Job hunting in a city that you don't live in is a little daunting. I'm building lists of potential employers, firing off my resume to companies that aren't even hiring, and crossing my fingers that someone eventually reads it and gives me a chance.

My current job is keeping me very busy at the moment, and absorbing a lot of my energy. We are in the final days of a social studies project that must go to print by the end of the week. It's been difficult to come home and spend more time looking at a computer screen. No one seems to be posting job listing for the kind of stuff that I do on the big job boards. That means that I have to scour every individual publisher's corporate web site over and over until something materializes. Plus check 4 or 5 of the major job sites... plus the Milwaukee and Chicago on-line classifieds. It makes my head hurt, but it's got to be done.
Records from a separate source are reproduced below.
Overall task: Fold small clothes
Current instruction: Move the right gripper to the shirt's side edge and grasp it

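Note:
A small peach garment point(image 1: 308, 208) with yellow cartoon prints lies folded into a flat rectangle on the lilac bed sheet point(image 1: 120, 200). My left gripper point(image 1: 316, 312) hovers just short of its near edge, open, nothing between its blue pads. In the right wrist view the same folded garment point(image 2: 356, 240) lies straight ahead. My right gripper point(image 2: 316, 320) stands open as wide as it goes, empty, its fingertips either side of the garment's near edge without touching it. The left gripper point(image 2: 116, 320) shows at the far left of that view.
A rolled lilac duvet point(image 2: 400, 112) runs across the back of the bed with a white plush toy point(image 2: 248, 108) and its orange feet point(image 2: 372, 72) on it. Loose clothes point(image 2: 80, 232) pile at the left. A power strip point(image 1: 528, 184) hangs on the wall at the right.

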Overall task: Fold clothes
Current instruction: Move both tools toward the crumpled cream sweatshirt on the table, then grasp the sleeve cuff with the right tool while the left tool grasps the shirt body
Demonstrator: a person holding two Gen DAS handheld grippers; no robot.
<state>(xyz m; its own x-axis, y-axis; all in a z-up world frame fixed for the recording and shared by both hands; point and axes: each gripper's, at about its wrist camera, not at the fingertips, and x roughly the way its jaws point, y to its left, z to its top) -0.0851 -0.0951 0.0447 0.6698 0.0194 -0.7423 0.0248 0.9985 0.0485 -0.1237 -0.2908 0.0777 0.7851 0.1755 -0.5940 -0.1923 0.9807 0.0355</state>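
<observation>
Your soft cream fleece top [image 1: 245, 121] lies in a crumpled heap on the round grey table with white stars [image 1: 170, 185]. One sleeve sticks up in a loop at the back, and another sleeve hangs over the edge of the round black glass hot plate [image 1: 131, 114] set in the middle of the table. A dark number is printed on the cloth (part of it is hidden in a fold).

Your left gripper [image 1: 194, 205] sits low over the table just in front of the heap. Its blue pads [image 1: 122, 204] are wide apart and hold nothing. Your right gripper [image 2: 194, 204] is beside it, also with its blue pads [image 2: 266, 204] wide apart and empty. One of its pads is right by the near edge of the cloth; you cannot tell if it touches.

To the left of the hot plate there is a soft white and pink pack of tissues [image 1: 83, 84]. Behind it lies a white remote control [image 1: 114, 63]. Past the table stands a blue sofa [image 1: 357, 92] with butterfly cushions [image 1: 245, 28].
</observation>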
Liz is getting closer and closer to finding a good job in Milwaukee. She's got another interview this week. When that happens, we'll be moving fairly quickly... Possibly by April 1st. We'll both be moving whether I have a job or not. Financially, we just can't afford two apartments in two cities. So me getting a job quickly is an imperative. Scary stuff.

Tonight I'm going home and forcing myself to spend the night in front of the computer, whether it makes me crazy or not. Because it's getting to the point that NOT doing it will make me crazy. I am bad at chaos and uncertainty. I know that this is an important and necessary move that we are making. I know that it is a GOOD move. It still makes me jittery and stressed out. I can't do much about that, but seeing me jittery stresses Liz out. Stressing out Lizzie stresses me out. It's a nasty cycle, based entirely on the fact that we love each other so much that we hate to see each other wig out about anything. I have no idea how to break out of it, other than forge ahead until we get resettled into our new and exciting life together.

I apologize for subjecting you all to my little stress party. Please don't take it too seriously. I tend to vent in this blog more than I rejoice, so you aren't seeing all the good and happy things that light up my world on a daily basis. Writing has always been a good way to purge my frustrations, and unfortunately this seems to be where I occasionally purge. I'll try to include some of the good stuff occasionally too.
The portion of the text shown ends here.